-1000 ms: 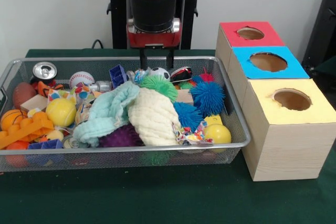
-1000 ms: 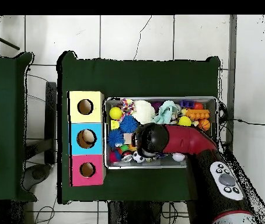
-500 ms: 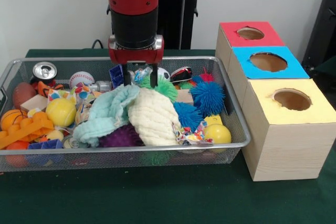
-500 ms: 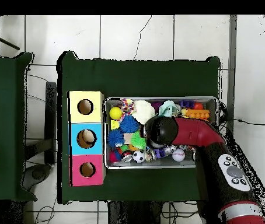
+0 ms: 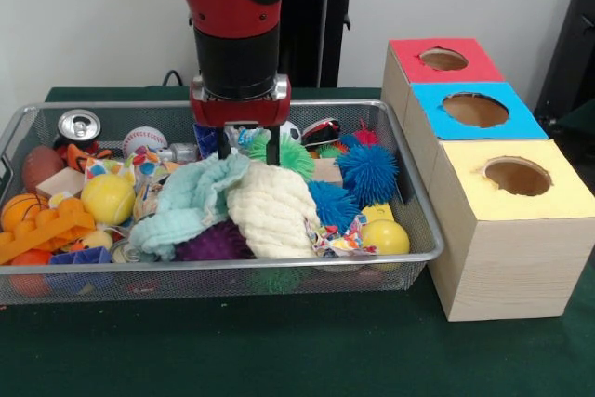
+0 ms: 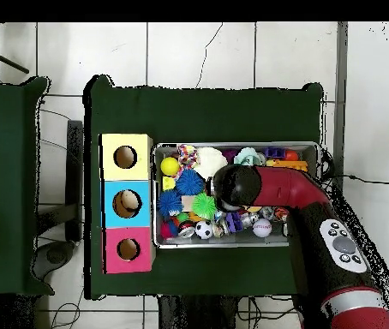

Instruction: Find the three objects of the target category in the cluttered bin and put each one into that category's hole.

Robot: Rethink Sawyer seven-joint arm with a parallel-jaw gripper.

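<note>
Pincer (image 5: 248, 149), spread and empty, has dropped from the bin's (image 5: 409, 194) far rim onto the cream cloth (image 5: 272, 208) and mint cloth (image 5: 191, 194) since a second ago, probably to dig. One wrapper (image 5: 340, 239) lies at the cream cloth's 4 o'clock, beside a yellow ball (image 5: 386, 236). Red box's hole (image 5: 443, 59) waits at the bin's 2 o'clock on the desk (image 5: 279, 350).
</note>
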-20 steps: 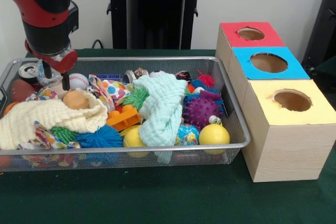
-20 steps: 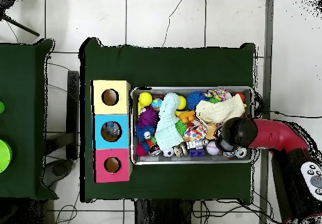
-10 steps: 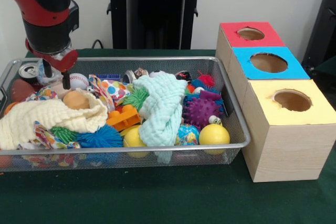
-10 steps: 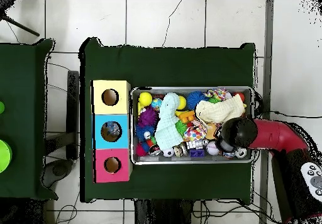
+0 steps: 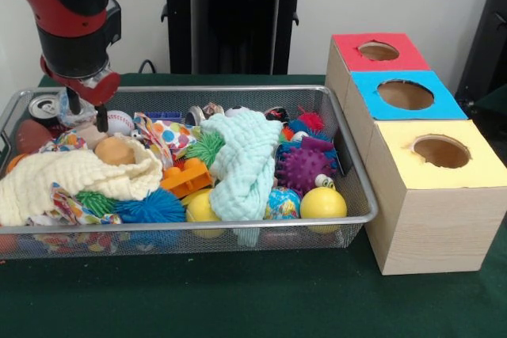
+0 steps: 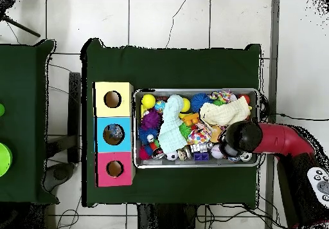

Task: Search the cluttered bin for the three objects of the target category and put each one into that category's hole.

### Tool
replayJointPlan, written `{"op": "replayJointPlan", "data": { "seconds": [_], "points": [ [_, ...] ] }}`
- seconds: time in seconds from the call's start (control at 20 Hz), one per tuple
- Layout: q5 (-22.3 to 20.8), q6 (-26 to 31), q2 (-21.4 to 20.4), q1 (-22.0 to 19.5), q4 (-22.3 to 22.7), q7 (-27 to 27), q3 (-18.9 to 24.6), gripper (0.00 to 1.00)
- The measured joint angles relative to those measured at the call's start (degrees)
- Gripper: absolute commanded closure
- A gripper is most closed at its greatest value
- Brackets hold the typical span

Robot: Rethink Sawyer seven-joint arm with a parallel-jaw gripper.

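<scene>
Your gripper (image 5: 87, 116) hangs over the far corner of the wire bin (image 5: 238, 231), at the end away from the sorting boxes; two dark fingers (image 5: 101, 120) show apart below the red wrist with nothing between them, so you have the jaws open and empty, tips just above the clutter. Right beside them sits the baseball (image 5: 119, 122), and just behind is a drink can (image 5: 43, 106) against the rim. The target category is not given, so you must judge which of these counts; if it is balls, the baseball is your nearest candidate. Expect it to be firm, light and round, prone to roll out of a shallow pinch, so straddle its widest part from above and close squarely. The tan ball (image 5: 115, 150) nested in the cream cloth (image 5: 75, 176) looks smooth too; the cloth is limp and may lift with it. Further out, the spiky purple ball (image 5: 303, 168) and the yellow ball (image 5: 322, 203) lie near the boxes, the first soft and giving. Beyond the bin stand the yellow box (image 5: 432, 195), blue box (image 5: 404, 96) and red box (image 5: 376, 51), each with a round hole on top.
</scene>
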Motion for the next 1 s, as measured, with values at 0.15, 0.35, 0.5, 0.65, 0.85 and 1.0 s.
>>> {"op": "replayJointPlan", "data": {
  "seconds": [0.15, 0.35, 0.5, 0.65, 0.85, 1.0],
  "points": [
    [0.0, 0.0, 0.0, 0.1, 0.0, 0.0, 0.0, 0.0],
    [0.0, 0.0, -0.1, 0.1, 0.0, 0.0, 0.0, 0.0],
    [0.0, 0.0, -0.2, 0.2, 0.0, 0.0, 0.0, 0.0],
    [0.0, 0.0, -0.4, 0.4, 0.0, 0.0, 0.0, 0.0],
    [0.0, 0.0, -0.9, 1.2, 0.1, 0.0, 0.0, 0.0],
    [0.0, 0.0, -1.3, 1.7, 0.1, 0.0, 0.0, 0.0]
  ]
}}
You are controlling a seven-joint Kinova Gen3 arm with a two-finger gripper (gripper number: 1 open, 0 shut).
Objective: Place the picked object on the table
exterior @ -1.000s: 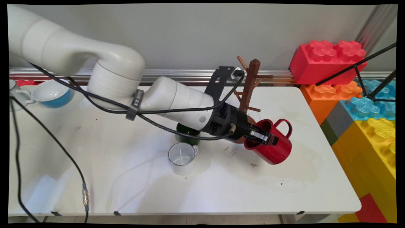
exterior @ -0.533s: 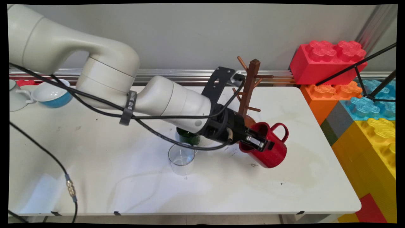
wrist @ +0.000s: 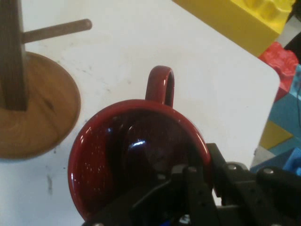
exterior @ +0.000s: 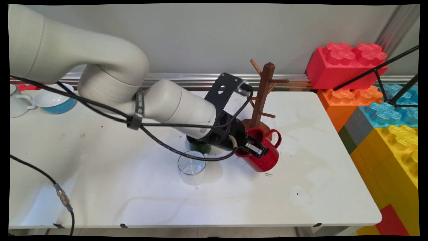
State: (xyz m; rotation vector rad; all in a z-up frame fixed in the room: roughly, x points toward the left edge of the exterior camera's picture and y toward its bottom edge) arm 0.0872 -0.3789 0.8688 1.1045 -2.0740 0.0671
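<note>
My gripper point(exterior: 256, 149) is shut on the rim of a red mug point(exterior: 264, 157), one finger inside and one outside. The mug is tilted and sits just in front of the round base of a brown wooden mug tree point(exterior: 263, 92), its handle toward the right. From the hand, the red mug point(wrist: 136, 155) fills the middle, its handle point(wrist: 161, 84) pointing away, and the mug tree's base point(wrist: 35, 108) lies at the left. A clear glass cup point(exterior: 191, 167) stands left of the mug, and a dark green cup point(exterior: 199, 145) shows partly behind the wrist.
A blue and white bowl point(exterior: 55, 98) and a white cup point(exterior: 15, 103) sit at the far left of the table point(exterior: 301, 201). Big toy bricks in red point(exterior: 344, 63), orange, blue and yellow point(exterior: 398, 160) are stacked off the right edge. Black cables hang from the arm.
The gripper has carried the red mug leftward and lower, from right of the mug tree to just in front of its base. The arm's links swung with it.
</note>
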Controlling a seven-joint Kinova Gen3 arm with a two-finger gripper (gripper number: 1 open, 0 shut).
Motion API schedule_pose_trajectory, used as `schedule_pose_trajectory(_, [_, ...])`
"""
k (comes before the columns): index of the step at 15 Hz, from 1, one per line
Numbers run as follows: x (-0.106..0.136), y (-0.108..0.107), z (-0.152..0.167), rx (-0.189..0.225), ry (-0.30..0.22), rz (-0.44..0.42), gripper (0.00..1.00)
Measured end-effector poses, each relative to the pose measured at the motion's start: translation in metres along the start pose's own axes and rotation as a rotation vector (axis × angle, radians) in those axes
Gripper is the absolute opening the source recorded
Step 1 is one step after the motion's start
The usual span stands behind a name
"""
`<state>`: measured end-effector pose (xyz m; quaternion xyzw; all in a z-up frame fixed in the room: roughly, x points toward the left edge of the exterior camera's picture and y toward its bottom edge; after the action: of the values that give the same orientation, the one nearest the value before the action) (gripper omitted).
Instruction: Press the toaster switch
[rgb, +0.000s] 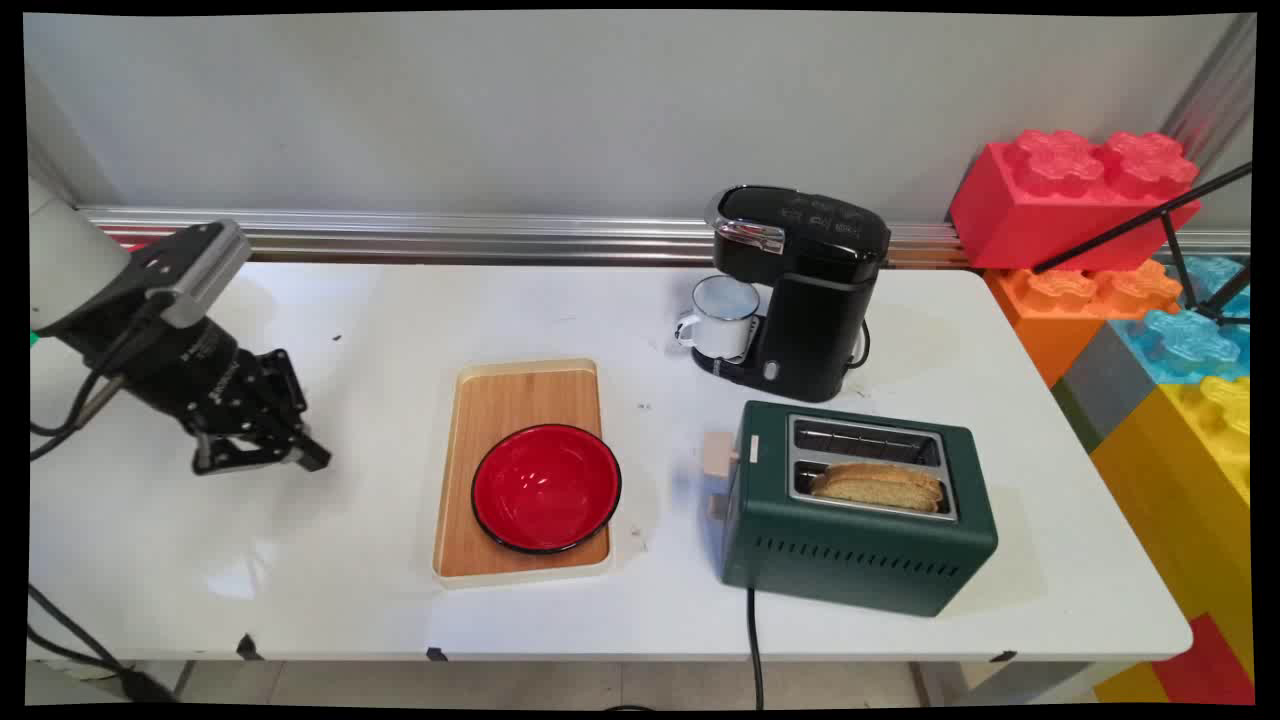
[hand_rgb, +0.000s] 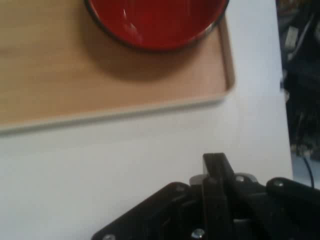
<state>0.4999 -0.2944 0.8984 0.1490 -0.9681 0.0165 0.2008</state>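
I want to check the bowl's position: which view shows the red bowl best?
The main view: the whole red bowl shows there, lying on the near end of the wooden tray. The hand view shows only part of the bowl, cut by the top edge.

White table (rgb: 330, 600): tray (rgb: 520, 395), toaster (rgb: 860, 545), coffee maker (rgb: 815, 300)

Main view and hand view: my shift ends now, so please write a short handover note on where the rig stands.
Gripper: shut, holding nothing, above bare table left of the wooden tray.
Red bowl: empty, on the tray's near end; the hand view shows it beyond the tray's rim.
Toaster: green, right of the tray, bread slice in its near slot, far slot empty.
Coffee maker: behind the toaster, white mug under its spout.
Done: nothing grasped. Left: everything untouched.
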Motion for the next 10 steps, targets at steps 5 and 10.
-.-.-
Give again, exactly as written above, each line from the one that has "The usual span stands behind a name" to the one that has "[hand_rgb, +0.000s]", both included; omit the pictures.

» **Output for this exercise**
The usual span stands behind a name
"""
`<state>`: measured end-effector pose (xyz m; quaternion xyzw; all in a z-up frame fixed in the room: roughly, x points toward the left edge of the exterior camera's picture and y toward its bottom edge; after the action: of the values that give the same orientation, the one nearest the value before the action) (gripper omitted).
Instruction: Press the toaster switch
[rgb, +0.000s] 
[hand_rgb, +0.000s] 

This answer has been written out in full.